Nader certainly has a right to needle Democrats to stake out policy positions more to his liking or to compete in a presidential campaign. Many of his criticisms of the Democratic Party also are supported by fact, even if he expresses them without much subtlety or nuance.

Yet, there is an unreality to some of the analysis behind the Nader strategy, a denial of the fact that the American people are not as far to the left politically as some of Nader's backers would like. The fact is that the current political-media landscape, which brags that "perception" trumps "reality," poses grave risks for politicians who tack too far left. It is for this reason that, for example, the press generally mocked Gore's observation that the internal combustion engine will eventually become a relic of the past even though many automakers readily agree with Gore. National political analysts, fed and encouraged by conservative agitators with big megaphones, such as Rush Limbaugh, discredited many of Gore's positions in spite of the facts.

Given that lack of public backing, Nader-type efforts will almost certainly fail to move the electorate. They will likely have their greatest effect in siphoning off Democratic votes to the benefit of conservative Republicans.

Indeed, some Green Party backers say the Democrats would be better served running a firebrand progressive in a presidential contest even if such a candidate would face almost certain defeat, in the way that Sen. Barry Goldwater’s unsuccessful 1964 Republican bid changed the GOP.

Though there is no evidence that such a transformation of the Democratic Party would occur – and certainly didn't after George McGovern was crushed in 1972 – that recommendation suggests that in the near term, Nader and his supporters are willing to accept the elections of more Republican candidates.

More Republican victories would, in turn, accelerate the conservative drive to dismantle the federal government's ability to address pressing domestic and international needs. The nation has seen this result already as the Bush tax cut and the evaporating budget surplus mean the federal government cannot fund new programs, like prescription drug benefits for seniors.

Also put in jeopardy are existing programs, including Social Security, Medicare, environmental initiatives and the work of regulatory agencies. The disappearing surplus also translates into higher long-term interest rates that can shackle the economy, reduce job growth and delay a transition to more sustainable industries that are less damaging to the environment.

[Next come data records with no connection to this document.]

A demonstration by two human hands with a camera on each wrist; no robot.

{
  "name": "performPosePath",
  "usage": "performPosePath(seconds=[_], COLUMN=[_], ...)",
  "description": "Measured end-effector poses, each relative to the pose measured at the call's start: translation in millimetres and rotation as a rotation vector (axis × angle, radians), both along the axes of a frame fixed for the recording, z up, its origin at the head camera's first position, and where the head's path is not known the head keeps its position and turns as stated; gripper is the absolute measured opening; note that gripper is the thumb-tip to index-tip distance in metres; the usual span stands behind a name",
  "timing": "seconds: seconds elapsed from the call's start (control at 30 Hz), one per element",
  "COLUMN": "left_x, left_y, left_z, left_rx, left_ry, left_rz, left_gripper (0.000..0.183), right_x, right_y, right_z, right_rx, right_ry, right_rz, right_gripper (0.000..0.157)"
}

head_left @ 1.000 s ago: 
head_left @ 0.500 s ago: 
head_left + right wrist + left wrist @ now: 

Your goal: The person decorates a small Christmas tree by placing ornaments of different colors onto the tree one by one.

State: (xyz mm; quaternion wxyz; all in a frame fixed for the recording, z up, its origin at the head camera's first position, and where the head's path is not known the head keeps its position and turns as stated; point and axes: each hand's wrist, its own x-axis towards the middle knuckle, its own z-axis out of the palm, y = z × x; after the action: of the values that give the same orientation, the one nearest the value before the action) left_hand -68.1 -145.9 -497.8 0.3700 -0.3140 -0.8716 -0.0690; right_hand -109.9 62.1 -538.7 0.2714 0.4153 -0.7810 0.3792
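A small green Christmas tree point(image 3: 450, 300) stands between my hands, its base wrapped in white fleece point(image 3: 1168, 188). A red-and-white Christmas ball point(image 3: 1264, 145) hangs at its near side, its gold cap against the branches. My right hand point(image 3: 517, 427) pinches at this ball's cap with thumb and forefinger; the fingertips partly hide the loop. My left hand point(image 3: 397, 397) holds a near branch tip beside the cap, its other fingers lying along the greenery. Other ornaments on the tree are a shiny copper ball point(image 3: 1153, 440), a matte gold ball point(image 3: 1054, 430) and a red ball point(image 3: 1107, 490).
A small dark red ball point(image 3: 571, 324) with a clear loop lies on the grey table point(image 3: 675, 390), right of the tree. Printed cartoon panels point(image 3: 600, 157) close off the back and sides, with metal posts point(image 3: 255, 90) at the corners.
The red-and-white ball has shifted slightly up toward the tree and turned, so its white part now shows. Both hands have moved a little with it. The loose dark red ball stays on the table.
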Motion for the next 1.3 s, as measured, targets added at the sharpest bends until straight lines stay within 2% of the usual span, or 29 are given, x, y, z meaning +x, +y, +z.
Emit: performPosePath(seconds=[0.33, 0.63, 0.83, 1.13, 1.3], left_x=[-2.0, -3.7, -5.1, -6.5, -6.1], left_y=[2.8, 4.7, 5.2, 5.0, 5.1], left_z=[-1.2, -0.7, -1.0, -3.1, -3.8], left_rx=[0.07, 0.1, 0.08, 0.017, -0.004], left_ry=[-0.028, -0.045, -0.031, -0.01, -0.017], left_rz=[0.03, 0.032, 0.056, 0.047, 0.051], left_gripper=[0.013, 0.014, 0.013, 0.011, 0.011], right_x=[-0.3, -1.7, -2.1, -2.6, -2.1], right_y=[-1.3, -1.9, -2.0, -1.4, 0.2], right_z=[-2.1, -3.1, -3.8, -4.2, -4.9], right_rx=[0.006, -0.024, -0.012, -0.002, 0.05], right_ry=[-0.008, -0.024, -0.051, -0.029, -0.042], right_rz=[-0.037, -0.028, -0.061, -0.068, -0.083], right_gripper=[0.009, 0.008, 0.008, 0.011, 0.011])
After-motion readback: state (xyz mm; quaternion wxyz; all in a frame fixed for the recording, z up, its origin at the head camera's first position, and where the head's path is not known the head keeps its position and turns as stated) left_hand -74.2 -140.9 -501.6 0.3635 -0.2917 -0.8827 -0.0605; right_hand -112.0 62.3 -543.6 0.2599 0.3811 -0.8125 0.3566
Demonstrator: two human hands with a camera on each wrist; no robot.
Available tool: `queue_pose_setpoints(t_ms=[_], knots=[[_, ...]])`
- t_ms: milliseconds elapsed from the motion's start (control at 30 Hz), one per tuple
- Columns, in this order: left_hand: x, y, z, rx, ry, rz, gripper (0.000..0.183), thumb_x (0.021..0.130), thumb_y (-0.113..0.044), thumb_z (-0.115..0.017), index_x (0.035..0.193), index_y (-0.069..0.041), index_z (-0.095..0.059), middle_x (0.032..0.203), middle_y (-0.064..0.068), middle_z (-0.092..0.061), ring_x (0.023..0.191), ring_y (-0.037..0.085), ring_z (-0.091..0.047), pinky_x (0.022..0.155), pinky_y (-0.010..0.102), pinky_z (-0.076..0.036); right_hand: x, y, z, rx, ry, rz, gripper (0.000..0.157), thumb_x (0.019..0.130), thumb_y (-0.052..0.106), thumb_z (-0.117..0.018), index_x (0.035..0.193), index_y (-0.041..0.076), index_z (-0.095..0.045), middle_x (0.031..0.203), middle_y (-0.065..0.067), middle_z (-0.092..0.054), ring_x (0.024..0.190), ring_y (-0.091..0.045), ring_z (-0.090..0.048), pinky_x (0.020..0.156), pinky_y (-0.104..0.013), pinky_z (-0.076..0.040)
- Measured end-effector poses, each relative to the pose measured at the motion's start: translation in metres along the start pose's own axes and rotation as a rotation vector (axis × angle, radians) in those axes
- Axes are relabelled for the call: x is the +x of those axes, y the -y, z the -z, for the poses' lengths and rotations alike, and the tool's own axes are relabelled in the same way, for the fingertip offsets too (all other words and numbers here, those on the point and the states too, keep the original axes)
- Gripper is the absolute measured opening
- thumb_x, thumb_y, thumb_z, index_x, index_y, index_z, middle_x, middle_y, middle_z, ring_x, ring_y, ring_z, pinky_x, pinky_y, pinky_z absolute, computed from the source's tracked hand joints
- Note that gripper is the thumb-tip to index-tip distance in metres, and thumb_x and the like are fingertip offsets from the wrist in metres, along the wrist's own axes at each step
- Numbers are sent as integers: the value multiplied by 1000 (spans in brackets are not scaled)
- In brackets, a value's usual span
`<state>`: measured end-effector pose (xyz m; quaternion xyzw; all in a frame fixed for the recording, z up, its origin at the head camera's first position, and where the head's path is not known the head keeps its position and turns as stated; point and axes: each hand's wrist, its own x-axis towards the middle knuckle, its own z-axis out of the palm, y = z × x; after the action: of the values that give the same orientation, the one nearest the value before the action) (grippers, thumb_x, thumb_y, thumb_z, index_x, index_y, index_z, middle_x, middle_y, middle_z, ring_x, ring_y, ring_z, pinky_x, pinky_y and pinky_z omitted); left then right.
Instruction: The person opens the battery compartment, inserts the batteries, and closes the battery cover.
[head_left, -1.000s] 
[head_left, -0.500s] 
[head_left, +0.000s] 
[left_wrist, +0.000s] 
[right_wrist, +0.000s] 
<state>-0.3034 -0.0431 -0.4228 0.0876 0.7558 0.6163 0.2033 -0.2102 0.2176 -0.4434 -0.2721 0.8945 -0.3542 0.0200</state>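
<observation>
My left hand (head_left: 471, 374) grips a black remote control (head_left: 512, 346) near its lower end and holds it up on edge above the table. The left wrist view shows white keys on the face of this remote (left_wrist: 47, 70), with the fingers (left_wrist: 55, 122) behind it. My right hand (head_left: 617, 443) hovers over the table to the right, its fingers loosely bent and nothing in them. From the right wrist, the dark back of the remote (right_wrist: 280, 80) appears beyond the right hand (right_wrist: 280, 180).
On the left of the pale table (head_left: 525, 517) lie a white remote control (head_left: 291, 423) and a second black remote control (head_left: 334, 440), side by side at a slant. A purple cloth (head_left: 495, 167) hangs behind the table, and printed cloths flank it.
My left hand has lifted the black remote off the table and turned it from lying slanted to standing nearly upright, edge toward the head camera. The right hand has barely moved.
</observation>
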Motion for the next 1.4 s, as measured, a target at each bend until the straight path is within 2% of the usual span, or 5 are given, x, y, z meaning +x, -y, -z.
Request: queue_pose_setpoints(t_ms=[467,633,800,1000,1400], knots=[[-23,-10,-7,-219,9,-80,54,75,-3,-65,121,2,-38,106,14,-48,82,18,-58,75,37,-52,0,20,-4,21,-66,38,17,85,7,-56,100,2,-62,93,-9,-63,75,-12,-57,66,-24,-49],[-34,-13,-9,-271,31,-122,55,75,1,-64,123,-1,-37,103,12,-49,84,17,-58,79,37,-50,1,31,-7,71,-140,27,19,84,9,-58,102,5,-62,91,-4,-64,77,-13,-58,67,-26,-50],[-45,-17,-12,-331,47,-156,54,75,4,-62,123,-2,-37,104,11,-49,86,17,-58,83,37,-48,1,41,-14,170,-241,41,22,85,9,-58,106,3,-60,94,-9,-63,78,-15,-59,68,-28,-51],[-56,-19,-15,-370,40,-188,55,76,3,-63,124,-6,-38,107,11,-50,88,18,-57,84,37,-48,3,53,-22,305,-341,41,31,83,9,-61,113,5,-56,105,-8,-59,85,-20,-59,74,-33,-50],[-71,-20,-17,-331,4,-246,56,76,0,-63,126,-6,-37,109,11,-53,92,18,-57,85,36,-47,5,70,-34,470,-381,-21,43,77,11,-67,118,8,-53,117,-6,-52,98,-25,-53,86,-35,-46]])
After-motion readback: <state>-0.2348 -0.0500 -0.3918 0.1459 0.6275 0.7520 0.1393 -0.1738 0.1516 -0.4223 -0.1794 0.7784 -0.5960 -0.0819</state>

Beyond those structural economic problems, Bush has shown his determination to press ahead with the conservative agenda in undermining international treaties on nuclear non-proliferation and on global warming. Yet, Nader still blames the Democrats.

"The key is whether the Democrats are really willing to fight for what they believe in," Nader said on the Diane Rehm Show.

But a key challenge for Nader is to offer a plausible road map for how his political strategy will achieve anything beyond a consolidation of conservative power.